La oportunidad de ver a las ocho mejores tenistas del mundo y, por qué no decirlo, el incentivo de ver a una Sharapova de la que todos hablan maravillas pero que hasta la fecha no me acababa de convencer, eran razones más que suficientes para seguir con especial detalle los progresos de la tenista siberniana.
Si me preguntan qué me pareció diría que físicamente me pareció un portento… en el sentido deportivo de la palabra. Más alta que los propios modelos (y descoordinados) recogepelotas y con una potencia que queda patente en sus espectaculares gritos (sí, en directo impresionan más), la rusa pasó por encima de una Elena Dementieva que me demostró como se puede perder un partido a base de errores no forzados e ineficacia en el saque.
Hoy, y con la propia Sharapova ya eliminada de un torneo que esta misma tarde ganaba Justine Henin Herdene, me enteraba de la existencia de una lista negra de acosadores y sospechosos perseguidos por la WTA que tienen en su perpétuo punto de mira a María Sharapova.

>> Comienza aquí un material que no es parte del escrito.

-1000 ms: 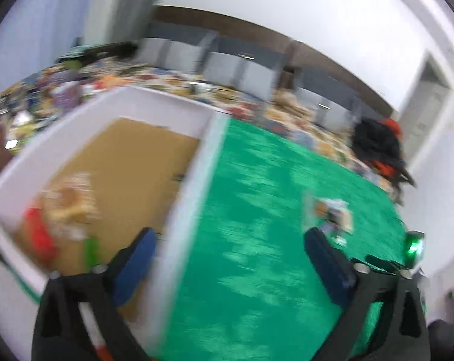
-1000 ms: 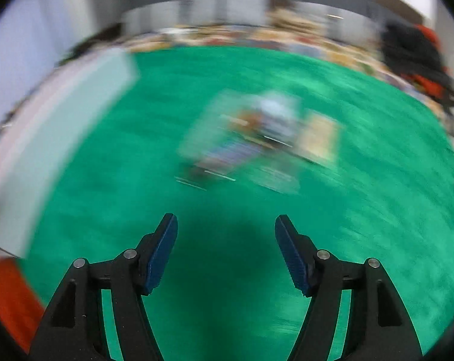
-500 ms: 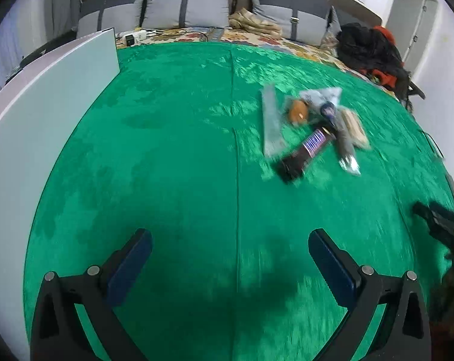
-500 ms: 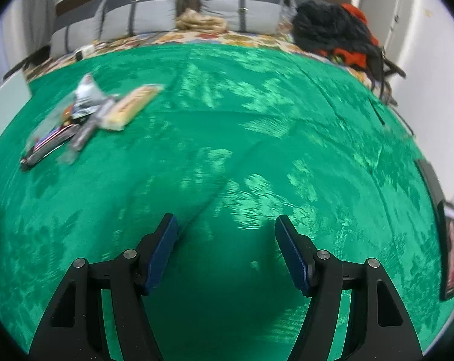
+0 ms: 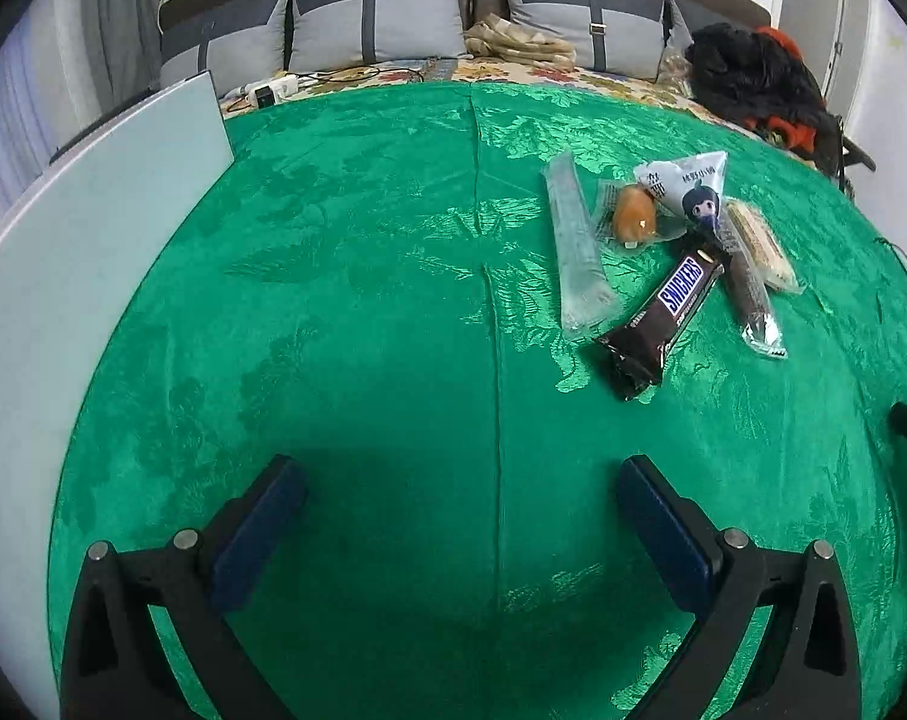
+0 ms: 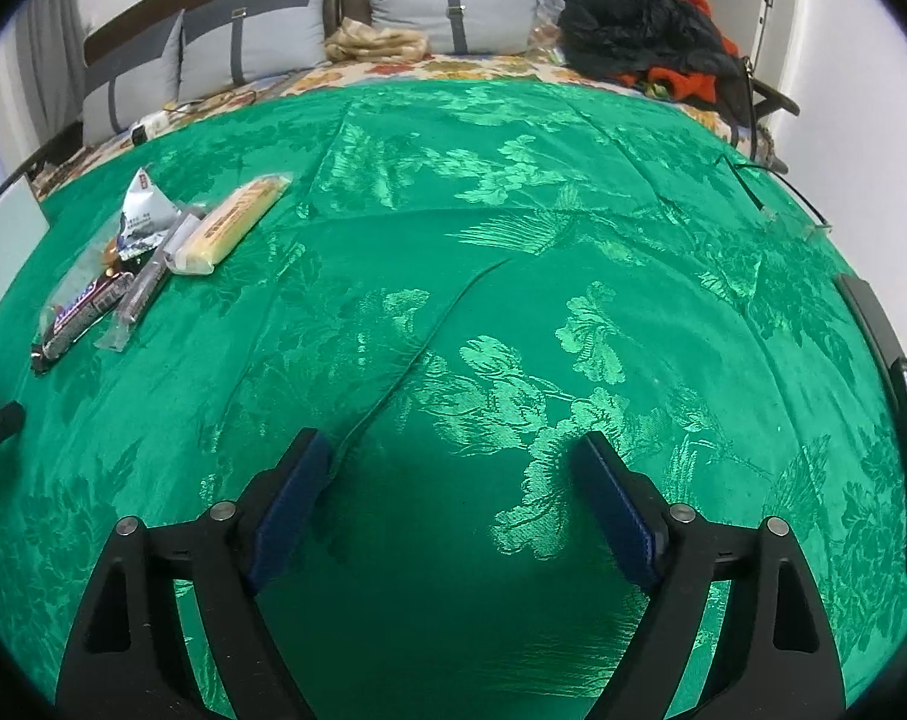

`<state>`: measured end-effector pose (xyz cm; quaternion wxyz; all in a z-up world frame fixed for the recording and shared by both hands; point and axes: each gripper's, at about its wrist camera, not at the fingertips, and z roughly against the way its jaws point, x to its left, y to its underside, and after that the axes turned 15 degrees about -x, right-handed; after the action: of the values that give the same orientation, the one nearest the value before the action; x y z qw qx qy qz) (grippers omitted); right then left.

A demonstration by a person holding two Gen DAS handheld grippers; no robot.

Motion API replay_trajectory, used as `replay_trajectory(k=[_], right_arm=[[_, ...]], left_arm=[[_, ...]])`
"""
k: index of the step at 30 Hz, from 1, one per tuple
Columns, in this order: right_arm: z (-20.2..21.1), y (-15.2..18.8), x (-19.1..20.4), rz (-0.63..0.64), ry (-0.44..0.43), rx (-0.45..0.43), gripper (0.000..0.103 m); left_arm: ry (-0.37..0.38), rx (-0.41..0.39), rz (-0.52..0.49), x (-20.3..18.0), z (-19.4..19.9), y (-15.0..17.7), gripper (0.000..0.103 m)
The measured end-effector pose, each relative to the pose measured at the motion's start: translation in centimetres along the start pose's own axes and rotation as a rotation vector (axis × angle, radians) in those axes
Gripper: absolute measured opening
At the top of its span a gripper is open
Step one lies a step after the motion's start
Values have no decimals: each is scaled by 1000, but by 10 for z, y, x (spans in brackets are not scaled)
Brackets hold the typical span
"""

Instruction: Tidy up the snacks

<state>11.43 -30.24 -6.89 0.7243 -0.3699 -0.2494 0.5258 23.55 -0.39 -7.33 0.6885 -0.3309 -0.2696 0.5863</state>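
On the green brocade cloth (image 5: 363, 312) a small heap of snacks lies ahead and to the right of the left gripper (image 5: 459, 516), whose jaws stand wide apart, holding nothing. The right gripper (image 6: 453, 486) is likewise spread and empty, the heap well off to its left. The dark brown Snickers bar (image 5: 663, 318) lies nearest, overlapping a long clear plastic sleeve (image 5: 576, 249). It is probably light and fairly stiff with a slippery wrapper, so pinching across its middle looks safest. The round orange pastry in clear wrap (image 5: 632, 216) looks soft and crushable.
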Motion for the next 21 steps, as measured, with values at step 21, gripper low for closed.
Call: replay_trajectory(k=[21], right_arm=[[0, 0, -1, -1, 3, 1, 88]], left_arm=[[0, 0, -1, 1, 0, 0, 103]])
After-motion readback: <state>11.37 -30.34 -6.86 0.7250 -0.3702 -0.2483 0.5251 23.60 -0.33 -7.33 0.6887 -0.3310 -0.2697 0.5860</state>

Hasta un total de 22 indivíduos de los que, desde el personal de seguridad hasta los recogepelotas se encargan de localizar y advertir de su presencia para evitar incidentes. Según el diario, en Madrid, durante esta semana, se localizó y expulsó a uno de ellos.
Son los riesgos de ser rica, guapa y famosa. Los riesgos de llamarse María Sharapova.
Por cierto. Dicen que todas las chicas suelen elegir y preferir al hombre equivocado. Sharapova no iba a ser menos y durante esta semana se marcó un objetivo: conocer en persona al único delantero español que sólo mete goles de penalty: Fernando Torres. Desafortunadamente para este último no lo consiguió y la tenista ya se encuentra de vacaciones.